### WHAT YOU WILL DO
Transcribe word for word the lines below from the line with "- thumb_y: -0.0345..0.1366" through the line with "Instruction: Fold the", ends included.

[Stored records]

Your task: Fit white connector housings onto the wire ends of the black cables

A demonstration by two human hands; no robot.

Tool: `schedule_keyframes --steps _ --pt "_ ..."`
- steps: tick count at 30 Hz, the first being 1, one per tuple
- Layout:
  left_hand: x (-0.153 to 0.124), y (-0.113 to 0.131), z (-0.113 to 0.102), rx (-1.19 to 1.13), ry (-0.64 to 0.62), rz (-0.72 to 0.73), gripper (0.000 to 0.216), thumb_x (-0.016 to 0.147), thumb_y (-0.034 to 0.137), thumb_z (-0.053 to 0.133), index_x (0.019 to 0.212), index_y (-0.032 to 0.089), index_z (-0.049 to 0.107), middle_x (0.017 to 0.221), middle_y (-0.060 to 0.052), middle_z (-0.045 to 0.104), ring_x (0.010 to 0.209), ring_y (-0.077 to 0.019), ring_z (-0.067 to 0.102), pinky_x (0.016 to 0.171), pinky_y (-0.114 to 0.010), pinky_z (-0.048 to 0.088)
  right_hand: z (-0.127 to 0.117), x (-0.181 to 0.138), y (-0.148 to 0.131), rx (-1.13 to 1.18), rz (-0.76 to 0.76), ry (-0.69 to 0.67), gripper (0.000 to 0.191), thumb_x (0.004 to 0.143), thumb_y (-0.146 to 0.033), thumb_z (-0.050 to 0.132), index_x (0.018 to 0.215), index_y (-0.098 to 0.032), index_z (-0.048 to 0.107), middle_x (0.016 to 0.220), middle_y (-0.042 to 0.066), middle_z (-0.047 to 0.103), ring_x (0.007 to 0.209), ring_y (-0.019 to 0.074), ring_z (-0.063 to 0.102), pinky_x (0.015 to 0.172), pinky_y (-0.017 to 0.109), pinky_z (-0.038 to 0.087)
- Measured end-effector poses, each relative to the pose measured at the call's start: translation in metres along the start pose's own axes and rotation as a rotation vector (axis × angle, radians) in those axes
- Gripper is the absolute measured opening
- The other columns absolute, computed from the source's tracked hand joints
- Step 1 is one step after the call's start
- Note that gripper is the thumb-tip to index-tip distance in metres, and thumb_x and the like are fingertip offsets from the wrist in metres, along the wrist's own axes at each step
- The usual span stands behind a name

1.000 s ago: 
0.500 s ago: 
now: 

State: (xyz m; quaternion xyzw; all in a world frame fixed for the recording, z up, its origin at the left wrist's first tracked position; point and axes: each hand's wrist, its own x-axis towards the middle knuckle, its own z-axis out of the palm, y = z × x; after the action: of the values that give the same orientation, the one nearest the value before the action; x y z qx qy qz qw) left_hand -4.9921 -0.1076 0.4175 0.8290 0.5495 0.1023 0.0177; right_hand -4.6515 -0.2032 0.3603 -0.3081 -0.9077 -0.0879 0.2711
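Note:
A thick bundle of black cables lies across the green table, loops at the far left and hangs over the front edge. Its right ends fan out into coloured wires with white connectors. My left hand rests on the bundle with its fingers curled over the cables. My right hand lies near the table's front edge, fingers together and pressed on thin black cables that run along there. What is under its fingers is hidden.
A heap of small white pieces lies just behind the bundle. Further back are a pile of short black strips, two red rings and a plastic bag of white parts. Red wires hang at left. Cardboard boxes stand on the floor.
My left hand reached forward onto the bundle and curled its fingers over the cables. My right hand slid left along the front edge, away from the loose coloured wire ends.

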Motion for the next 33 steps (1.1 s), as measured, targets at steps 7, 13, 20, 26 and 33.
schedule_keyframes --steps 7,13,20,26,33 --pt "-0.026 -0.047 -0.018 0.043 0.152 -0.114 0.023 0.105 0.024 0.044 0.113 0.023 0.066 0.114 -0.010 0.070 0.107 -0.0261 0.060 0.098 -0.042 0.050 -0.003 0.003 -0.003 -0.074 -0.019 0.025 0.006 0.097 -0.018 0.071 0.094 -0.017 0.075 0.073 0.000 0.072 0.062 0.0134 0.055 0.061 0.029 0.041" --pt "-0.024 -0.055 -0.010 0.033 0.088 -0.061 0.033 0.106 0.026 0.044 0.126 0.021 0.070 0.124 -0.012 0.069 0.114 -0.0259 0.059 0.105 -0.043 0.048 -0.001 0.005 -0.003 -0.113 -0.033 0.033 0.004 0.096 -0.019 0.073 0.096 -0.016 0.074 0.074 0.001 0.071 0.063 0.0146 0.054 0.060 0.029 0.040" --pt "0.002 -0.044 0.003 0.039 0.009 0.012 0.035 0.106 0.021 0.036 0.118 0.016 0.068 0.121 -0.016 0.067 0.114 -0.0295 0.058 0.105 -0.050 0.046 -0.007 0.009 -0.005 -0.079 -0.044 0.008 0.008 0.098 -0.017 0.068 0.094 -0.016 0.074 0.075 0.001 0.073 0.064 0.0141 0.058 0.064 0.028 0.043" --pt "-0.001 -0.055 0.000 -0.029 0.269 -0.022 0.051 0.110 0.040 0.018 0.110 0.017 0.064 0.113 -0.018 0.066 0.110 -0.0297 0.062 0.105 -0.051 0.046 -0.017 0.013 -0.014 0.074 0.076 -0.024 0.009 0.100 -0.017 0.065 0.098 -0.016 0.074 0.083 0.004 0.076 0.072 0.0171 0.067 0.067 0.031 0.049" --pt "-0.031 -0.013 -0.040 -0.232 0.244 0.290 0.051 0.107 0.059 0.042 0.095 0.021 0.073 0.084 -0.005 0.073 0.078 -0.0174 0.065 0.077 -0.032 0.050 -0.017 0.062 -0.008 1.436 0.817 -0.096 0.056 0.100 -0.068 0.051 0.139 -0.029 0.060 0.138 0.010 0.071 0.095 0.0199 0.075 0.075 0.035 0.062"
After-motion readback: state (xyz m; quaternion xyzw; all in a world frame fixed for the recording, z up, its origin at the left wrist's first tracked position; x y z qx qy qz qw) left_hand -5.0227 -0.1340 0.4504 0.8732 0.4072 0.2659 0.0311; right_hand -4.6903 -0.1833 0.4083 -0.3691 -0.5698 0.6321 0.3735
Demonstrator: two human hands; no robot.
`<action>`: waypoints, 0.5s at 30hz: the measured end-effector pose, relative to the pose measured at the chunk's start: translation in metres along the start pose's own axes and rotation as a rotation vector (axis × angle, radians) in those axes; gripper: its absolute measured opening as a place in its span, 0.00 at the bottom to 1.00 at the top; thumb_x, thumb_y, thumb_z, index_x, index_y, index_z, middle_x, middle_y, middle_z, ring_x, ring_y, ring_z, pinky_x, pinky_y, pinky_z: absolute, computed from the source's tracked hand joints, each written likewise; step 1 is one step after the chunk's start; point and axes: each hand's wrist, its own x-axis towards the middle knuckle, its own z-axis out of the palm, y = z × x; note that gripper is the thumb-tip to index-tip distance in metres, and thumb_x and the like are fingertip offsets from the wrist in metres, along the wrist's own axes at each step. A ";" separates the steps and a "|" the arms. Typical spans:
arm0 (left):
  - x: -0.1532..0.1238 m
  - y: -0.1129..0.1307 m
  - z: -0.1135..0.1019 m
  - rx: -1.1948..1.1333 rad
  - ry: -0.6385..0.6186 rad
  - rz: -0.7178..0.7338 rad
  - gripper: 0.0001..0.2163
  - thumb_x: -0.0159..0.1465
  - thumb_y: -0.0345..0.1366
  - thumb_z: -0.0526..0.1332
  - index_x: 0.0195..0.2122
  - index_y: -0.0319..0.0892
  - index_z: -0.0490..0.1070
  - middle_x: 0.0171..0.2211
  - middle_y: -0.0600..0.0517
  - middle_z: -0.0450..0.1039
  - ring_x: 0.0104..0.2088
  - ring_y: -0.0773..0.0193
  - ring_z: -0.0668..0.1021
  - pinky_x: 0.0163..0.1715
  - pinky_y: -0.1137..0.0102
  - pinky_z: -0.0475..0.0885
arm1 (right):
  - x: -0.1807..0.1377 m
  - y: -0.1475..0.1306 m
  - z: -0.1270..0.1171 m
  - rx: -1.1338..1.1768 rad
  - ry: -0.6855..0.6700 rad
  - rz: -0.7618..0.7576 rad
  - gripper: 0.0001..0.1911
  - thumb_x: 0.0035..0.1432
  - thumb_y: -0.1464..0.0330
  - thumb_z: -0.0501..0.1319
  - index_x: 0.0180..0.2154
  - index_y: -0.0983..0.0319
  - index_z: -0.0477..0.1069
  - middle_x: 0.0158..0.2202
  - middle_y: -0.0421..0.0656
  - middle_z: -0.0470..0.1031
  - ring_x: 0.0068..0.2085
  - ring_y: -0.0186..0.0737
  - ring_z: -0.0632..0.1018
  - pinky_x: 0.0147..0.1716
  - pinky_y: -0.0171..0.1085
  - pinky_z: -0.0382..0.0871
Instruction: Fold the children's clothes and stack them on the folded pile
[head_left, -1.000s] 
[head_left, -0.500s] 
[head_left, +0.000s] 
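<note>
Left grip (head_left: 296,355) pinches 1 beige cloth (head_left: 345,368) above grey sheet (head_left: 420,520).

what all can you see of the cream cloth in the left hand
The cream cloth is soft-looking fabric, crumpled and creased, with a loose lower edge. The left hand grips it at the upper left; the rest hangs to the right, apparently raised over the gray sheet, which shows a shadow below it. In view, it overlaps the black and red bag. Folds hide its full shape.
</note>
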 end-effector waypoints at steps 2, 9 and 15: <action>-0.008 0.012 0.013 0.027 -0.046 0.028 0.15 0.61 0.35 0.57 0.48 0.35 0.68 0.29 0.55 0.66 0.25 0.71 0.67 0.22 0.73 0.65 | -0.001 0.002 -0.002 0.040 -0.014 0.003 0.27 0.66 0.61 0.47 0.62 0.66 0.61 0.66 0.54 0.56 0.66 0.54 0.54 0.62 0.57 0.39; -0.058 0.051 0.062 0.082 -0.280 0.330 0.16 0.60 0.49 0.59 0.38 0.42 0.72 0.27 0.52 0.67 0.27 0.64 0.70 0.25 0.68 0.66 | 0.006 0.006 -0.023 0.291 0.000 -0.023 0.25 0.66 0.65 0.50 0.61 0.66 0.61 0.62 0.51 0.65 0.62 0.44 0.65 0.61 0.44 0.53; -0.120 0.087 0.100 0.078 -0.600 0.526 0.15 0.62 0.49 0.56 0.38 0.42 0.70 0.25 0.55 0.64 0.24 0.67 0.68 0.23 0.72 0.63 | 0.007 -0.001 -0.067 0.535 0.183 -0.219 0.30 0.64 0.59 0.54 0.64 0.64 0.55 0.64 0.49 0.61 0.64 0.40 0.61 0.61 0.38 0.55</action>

### OUTPUT FOR THIS TASK
  - thumb_y: -0.0345..0.1366
  - thumb_z: -0.0526..0.1332
  - index_x: 0.0195..0.2122
  - index_y: -0.0319..0.0892
  - index_z: -0.0490..0.1070
  - middle_x: 0.0171..0.2211
  - middle_y: -0.0600..0.0517
  - middle_z: -0.0450..0.1039
  - ring_x: 0.0104..0.2088
  - ring_y: -0.0773..0.0193
  - ring_z: -0.0668..0.1021
  - pinky_x: 0.0163..0.1715
  - pinky_y: -0.1137..0.0102
  - pinky_z: -0.0475..0.0885
arm1 (right):
  - x: -0.1807..0.1377 m
  - y: -0.1475..0.1306 m
  - z: -0.1270..0.1171 m
  - rx: -1.1338..1.1768 rad
  - ry: -0.6855..0.6700 rad
  - rz: -0.7618..0.7576 rad
  - gripper: 0.0001..0.1911
  - thumb_x: 0.0035..0.1432
  - thumb_y: -0.1464..0.0330
  - thumb_z: -0.0501..0.1319
  - index_x: 0.0180..0.2154
  - index_y: -0.0983..0.0319
  - index_z: -0.0477..0.1069
  - middle_x: 0.0158..0.2202
  - middle_y: -0.0421..0.0656
  - middle_z: -0.0470..0.1031
  - ring_x: 0.0068..0.2085
  - ring_y: -0.0186..0.0737
  - ring_z: -0.0632..0.1018
  - pinky_x: 0.0147..0.1716
  - pinky_y: -0.0171..0.1085
  - pinky_z: -0.0382..0.0871
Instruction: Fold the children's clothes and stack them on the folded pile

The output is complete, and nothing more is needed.